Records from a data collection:
Content starts
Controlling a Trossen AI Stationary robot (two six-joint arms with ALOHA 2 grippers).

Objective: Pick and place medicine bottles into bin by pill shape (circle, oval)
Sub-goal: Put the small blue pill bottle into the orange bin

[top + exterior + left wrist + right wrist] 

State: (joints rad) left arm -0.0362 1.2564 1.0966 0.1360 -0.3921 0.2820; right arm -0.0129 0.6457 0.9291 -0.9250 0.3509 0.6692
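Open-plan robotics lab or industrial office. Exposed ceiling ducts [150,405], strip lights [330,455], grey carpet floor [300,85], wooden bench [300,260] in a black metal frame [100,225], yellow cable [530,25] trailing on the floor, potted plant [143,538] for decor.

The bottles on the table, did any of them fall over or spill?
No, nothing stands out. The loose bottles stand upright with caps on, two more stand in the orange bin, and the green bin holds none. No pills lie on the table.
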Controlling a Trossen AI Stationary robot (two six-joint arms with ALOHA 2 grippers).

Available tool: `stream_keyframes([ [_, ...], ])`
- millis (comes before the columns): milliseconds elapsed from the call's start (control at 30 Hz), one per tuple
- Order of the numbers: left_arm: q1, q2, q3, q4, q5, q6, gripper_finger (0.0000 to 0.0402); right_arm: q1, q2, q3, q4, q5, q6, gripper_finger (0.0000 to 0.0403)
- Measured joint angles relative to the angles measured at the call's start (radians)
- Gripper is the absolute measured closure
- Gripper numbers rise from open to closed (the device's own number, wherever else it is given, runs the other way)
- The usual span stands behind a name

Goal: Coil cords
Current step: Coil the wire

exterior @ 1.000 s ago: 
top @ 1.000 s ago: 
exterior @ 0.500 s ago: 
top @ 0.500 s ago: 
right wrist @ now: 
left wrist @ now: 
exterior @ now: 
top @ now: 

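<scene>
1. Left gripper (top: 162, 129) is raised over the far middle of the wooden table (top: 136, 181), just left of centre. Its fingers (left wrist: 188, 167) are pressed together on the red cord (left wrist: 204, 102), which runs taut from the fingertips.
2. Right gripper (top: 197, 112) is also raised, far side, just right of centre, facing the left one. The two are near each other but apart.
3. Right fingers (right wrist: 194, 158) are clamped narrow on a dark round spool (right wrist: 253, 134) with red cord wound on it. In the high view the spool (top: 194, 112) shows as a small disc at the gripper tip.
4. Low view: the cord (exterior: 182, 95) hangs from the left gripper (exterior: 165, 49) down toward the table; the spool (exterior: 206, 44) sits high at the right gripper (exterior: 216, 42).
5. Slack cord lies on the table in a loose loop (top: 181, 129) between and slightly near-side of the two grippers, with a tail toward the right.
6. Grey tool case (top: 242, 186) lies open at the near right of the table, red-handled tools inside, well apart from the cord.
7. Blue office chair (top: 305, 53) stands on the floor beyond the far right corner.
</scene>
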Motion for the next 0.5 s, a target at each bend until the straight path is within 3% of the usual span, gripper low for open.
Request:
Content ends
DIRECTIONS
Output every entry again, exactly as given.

FINISHED EXERCISE
Controlling a Trossen AI Stationary robot (two six-joint arms with ALOHA 2 grippers).

Objective: Pick and place medicine bottles into bin by pill shape (circle, oval)
Sub-goal: Put the small blue pill bottle into the orange bin

[top + exterior + left wrist + right wrist] 

State: (joints rad) left arm -0.0362 1.2564 1.0966 0.1360 -0.3921 0.2820; right arm -0.0129 0.6457 0.9291 -0.9250 0.3509 0.6692
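Open-plan robotics lab or industrial office. Exposed ceiling ducts [150,405], strip lights [330,455], grey carpet floor [300,85], wooden bench [300,260] in a black metal frame [100,225], yellow cable [530,25] trailing on the floor, potted plant [143,538] for decor.

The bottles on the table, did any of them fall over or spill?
No, nothing stands out. The loose bottles stand upright with caps on, two more stand in the orange bin, and the green bin holds none. No pills lie on the table.
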Controlling a Trossen AI Stationary robot (two six-joint arms with ALOHA 2 grippers).

Available tool: `stream_keyframes([ [_, ...], ])`
- millis (comes before the columns): milliseconds elapsed from the call's start (control at 30 Hz), one per tuple
- Order of the numbers: left_arm: q1, q2, q3, q4, q5, q6, gripper_finger (0.0000 to 0.0402); right_arm: q1, q2, q3, q4, q5, q6, gripper_finger (0.0000 to 0.0403)
- Measured joint angles relative to the angles measured at the call's start (radians)
- Gripper is the absolute measured closure
- Gripper numbers rise from open to closed (the device's own number, wherever else it is given, runs the other way)
- The usual span stands behind a name

Goal: Coil cords
Current step: Coil the wire

exterior @ 1.000 s ago: 
top @ 1.000 s ago: 
exterior @ 0.500 s ago: 
top @ 0.500 s ago: 
right wrist @ now: 
left wrist @ now: 
exterior @ now: 
top @ now: 

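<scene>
1. Left gripper (top: 162, 129) is raised over the far middle of the wooden table (top: 136, 181), just left of centre. Its fingers (left wrist: 188, 167) are pressed together on the red cord (left wrist: 204, 102), which runs taut from the fingertips.
2. Right gripper (top: 197, 112) is also raised, far side, just right of centre, facing the left one. The two are near each other but apart.
3. Right fingers (right wrist: 194, 158) are clamped narrow on a dark round spool (right wrist: 253, 134) with red cord wound on it. In the high view the spool (top: 194, 112) shows as a small disc at the gripper tip.
4. Low view: the cord (exterior: 182, 95) hangs from the left gripper (exterior: 165, 49) down toward the table; the spool (exterior: 206, 44) sits high at the right gripper (exterior: 216, 42).
5. Slack cord lies on the table in a loose loop (top: 181, 129) between and slightly near-side of the two grippers, with a tail toward the right.
6. Grey tool case (top: 242, 186) lies open at the near right of the table, red-handled tools inside, well apart from the cord.
7. Blue office chair (top: 305, 53) stands on the floor beyond the far right corner.
</scene>
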Motion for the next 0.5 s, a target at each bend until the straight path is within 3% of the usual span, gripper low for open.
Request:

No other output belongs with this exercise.